■ **Description of the task**: Up to and including the line that contains "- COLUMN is", write out each line of the material from its first line, exactly.

■ **Data**:

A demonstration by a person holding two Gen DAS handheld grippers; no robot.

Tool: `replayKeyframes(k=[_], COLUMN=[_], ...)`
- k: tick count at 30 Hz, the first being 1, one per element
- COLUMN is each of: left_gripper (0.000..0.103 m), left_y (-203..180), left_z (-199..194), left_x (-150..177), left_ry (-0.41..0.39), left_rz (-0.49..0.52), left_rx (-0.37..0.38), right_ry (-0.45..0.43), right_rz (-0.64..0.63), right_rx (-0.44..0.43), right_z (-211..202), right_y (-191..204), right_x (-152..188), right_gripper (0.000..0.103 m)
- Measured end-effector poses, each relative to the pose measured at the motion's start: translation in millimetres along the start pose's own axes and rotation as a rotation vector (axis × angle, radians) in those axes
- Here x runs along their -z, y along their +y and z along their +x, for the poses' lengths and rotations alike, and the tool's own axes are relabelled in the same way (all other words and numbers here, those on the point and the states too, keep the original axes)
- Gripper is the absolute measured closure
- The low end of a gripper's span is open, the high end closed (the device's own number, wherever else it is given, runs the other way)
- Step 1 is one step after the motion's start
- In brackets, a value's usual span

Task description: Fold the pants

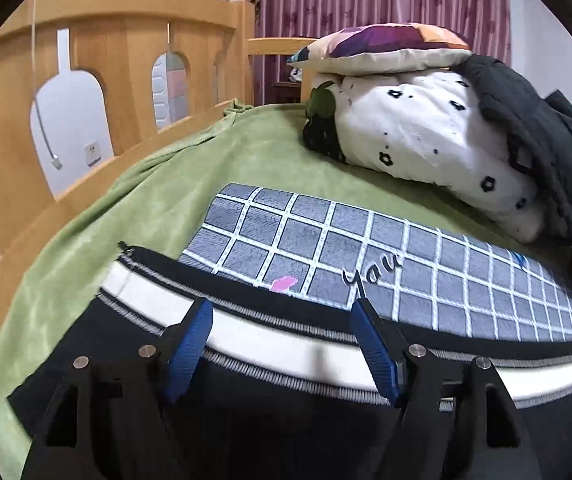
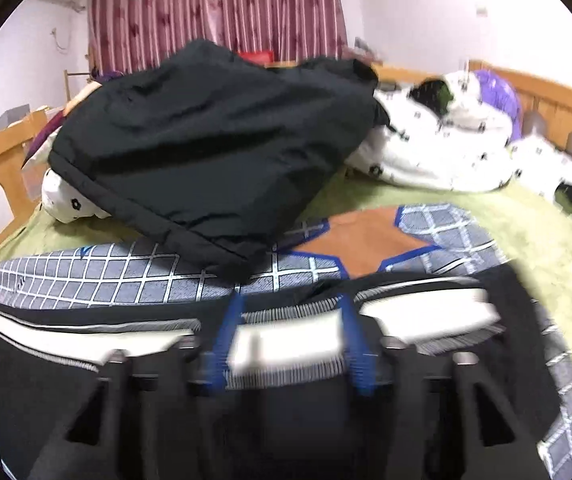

■ **Solution to this exercise**:
A demonstration by a person holding two Gen DAS handheld grippers; no robot.

Tool: `replayKeyframes(k=[_], COLUMN=[_], ...)`
- k: tick count at 30 Hz, the first being 1, one per element
- COLUMN is each of: left_gripper (0.000..0.103 m), left_y (-203..180), left_z (-199..194), left_x (-150..177), left_ry (-0.41..0.39), left_rz (-0.49..0.52), left_rx (-0.37..0.38), right_ry (-0.45..0.43), right_rz (-0.64..0.63), right_rx (-0.44..0.43), right_z (-211..202), right_y (-191..204), right_x (-152..188), right_gripper (0.000..0.103 m)

Nothing remains to be added to the exercise.